Challenge Kick-Off

The challenge aims at making learners develop a first robotic project. In the end, both the execution of the proposed solution and the source code with documentation will be evaluated.

The main objectives of the project consist of:

  • Control a robot in a cluttered environment
  • Map a static environment
  • Detect all the Nuka-Cola bottles
  • Estimate the position of all the Nuka-Cola in the map
  • Optimize the exploration strategy

Challenges are proposed to increase sequentially the complexity of the expected solution, but first the students have to structure their developping environment...

Create a group

As a first move, you have to constitute a group of \(3\) developers. Record the created group on a shared document: groups' doc.

  • Create a new section for your group
  • Record the name of the machine and the pibot you use and the names of each member of the group.
  • The number of the pibot matches the number identifying a group and it must be used as ROS_DOMAIN_ID.
  • Attributs a role to each of the group members:
    • Navigation - Responcible for the good robot navigation.
    • Localization - Responcible for the good localization of objects to detect.
    • Integration - Responcible for the good integration of the overall architecture.

Generate a working environment

We ask each group to use git and share their work with professors through github (because it is the reference) (or gitlab at the student request, because it is open).

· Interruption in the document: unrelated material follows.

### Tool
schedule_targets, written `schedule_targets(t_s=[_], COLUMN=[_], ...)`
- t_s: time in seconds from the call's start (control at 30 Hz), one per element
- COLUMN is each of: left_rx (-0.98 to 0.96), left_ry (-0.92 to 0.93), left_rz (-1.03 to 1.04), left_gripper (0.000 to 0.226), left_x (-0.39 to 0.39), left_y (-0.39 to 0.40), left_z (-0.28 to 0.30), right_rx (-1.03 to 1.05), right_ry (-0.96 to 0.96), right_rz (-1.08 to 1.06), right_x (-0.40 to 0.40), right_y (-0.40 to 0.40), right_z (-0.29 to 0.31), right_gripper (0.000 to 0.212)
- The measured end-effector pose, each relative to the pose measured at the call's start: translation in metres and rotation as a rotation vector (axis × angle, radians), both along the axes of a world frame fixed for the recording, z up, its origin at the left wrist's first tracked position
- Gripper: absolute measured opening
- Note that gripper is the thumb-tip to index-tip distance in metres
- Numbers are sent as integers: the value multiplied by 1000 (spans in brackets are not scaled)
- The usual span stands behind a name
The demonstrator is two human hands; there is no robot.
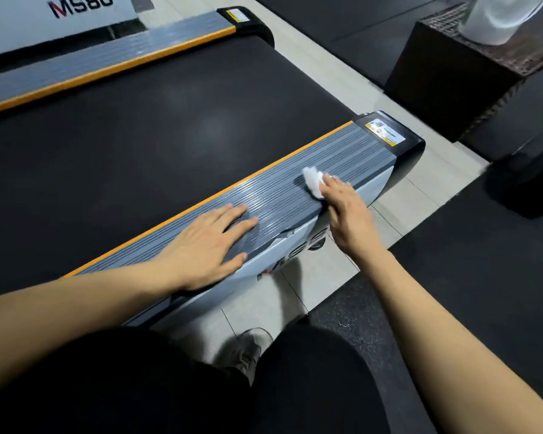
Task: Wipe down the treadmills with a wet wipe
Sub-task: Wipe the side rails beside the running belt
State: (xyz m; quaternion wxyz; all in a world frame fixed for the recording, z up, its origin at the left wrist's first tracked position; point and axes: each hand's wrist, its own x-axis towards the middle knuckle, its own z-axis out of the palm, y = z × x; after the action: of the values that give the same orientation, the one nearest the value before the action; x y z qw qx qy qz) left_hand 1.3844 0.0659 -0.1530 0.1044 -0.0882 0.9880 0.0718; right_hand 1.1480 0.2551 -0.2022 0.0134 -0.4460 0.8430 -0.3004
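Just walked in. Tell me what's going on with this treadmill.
A person is wiping the treadmill's near side rail. The right hand presses a white wet wipe on the ribbed grey rail near its rear end. The left hand rests flat on the same rail, fingers straight. The black belt lies beside it.

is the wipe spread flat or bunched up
Bunched up. The wet wipe shows as a small crumpled white wad on the ribbed grey side rail, with the right hand holding it there under its fingers.
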Motion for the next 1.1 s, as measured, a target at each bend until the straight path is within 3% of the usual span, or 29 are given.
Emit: schedule_targets(t_s=[0.07,0.13,0.23,0.3,0.43,0.5,0.57,0.7,0.87,0.97,1.1], left_rx=[-5,-11,3,7,38,61,73,97,140,144,148], left_ry=[21,43,73,99,148,182,214,265,278,281,290], left_rz=[-29,-27,-32,-36,-10,36,84,113,161,166,165], left_gripper=[72,68,64,64,62,61,59,56,57,57,57], left_x=[-10,-18,-31,-39,-56,-67,-76,-77,-76,-75,-75], left_y=[1,5,7,7,6,5,4,7,8,7,6], left_z=[-5,-13,-23,-27,-29,-33,-35,-35,-38,-39,-40], right_rx=[-20,-76,24,31,56,98,82,104,186,192,182], right_ry=[23,66,104,84,19,26,64,72,18,34,295], right_rz=[-46,124,347,274,-126,-234,-192,210,-96,-93,-104], right_x=[10,39,47,18,-49,-45,-13,22,-64,-63,-63], right_y=[-7,-12,-8,-5,-2,-16,-34,-35,-38,-53,-52], right_z=[2,-2,-6,-8,-5,-1,0,-3,10,19,24], right_gripper=[50,47,49,51,48,45,42,55,49,42,19])
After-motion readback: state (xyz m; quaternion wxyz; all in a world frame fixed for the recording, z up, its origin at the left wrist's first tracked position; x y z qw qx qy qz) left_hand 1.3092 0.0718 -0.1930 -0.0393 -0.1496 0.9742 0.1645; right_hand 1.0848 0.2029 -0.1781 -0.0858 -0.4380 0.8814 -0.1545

Git is a versioning program working in a distributed way. "Git is software for tracking changes in any set of files, usually used for coordinating work among programmers collaboratively developing source code during software development." Wikipedia-2021-12-6.

Potentially the developers can share some of the versions there developed (or all) by installing an extra git on a shared server. github is certainly the most famous web git-solution (but you can install for instance a web application as gitlab on your own server for instance). Notice that gitlab is both an open solution you can deploy on your own server and a web-service (gitlab.com) you can use. For this lecture, you will use github or gitlab.com, no other solution would be accepted.

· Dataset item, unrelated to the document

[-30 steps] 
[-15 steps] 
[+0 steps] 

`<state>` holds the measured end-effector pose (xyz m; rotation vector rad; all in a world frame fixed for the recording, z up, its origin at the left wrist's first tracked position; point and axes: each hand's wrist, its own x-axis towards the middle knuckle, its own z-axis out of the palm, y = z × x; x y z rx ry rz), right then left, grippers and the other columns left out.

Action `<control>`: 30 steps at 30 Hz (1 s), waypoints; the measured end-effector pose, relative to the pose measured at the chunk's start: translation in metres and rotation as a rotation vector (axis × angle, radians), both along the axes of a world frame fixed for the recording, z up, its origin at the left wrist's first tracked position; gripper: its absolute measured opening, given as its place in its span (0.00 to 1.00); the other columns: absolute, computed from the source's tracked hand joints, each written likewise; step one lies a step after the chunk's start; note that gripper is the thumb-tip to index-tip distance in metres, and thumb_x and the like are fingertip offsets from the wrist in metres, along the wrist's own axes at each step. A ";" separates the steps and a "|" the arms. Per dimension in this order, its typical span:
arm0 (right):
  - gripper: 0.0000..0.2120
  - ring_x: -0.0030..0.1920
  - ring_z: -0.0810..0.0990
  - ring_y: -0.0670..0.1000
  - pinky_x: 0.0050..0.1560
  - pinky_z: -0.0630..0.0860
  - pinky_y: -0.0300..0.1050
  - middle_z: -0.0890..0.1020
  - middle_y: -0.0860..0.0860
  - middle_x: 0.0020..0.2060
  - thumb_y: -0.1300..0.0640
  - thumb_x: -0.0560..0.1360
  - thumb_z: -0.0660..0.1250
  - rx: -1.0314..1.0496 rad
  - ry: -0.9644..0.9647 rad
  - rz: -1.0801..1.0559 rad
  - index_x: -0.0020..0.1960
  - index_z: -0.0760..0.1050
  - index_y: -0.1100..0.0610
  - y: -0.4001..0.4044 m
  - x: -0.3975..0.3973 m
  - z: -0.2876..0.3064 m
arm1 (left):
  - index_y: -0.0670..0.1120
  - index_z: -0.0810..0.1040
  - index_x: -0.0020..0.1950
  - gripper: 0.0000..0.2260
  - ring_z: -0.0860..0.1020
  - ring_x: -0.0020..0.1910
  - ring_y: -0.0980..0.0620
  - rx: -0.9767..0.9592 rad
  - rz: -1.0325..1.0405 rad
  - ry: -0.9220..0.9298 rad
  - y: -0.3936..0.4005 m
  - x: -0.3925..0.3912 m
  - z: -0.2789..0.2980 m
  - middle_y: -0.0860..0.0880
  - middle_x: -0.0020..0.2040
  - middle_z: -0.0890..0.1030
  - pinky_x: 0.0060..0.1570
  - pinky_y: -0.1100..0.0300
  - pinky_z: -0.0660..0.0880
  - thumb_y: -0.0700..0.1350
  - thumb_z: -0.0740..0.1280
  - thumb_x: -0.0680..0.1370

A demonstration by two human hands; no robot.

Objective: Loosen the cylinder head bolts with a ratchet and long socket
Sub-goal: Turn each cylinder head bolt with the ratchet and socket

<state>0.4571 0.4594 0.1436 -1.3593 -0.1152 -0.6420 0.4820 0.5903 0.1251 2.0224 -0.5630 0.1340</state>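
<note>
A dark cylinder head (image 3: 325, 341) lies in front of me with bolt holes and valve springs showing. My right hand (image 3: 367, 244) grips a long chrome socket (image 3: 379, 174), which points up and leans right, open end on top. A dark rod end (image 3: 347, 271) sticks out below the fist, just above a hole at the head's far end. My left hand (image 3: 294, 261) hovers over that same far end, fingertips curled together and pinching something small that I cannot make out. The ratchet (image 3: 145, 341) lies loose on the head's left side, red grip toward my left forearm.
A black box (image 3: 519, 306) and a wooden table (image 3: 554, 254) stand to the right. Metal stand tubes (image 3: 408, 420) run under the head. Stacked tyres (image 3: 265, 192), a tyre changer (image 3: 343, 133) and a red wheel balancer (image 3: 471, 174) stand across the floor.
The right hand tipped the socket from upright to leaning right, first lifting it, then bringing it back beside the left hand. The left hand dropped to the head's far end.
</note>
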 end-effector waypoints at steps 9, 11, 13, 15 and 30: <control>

  • (Each of the developers) Create a github account.
  • (One of the developers) Create a new repository on github and invite the teammates. Choose a name referring the group (for instance uvlarm-machinename), the idea is to propose a repository name clear but different from a group to another.
  • (Each of the developers) Clone locally.

In developpers terminals:

cd your-ros-workspace
git clone https://my.github.url/uvlarm-machinename.git
  • (One of the developers) Invite the professor (or set the repository public) - github group: imt-mobisyst
  • (One of the developers) Reccord the url in the shared document: (2023-2024 groups).

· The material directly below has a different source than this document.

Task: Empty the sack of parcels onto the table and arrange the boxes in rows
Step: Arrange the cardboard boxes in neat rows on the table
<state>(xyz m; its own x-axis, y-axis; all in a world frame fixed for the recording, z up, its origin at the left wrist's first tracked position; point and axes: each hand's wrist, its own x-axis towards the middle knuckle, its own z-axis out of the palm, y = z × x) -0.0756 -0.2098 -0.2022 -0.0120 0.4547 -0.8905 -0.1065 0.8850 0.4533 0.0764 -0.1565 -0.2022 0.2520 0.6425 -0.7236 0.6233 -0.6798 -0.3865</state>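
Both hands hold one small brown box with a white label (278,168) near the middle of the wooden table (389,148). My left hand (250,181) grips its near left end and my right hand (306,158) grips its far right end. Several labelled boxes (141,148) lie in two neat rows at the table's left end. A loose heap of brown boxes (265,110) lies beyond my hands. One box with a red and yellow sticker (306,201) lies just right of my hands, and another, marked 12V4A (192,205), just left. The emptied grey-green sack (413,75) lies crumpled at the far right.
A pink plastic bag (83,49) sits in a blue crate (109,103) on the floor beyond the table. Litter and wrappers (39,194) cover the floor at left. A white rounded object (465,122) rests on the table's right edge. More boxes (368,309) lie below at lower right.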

You can then, work with visual studio code. By opening a the project uvlarm-machinename, VSCode will recognise the git repository (i.e. the presence of hiden .git directory). VSCode is also capable of managing a secure connection between your machine and github.

code uvlarm-machinename

Optionaly, you can configure ssh access: https://docs.github.com/en/authentication/connecting-to-github-with-ssh/about-ssh

Initialize:

Your repository has to match a meta ROS-package (i.e. a directory composed by other directories each of them matching a ros-package). The repository would be cloned aside of the larm packages (pkg-tbot). So clone your repository in the your-ros-workspace directory and then create as many packages you want inside.

cd ~/your-ros-workspace
git clone github/uvlarm-machinename.git

(One of the developers) Initialize a README.md file in Mardown at least with a simple tittle and refering the developers (cf. Markdown syntax):

echo "# grp-`machinename` repository for the UV-LARM" > README.md
git add README.md

It is possible then to push on the server your first commit. One commit refer to one version of your project, you can (must) generate has versions has you want. A commit do not have to serve a functional version of your works. It could be transitive commit. And most importantly git is capable to re-generate any of your commits, so do not hesitate to commit continuously...

git commit -am "Initialize README file"
git pull
git push

All the other developers can now pull the new version (typically, in the IMT computers)....

New package:

Then you can go inside your repository and create a new ros package:

cd larm-machinename
ros2 pkg create ... # cf. package tutorial

A new directory my_amasing_pkg appears:

The git status command informs you that this package is not followed by git. Let correct that.

git add my_amasing_pkg
git commit -am "Initializing my_amasing_pkg"

Strange, nothing changes on my github repo. The git repo on github is a different entity than the one on your computer. You have to manually synchronize then when you want to share your work with the command pull and push. Try-it.

Now you can commit, pull, push as often as possible (and add if you have some new files...).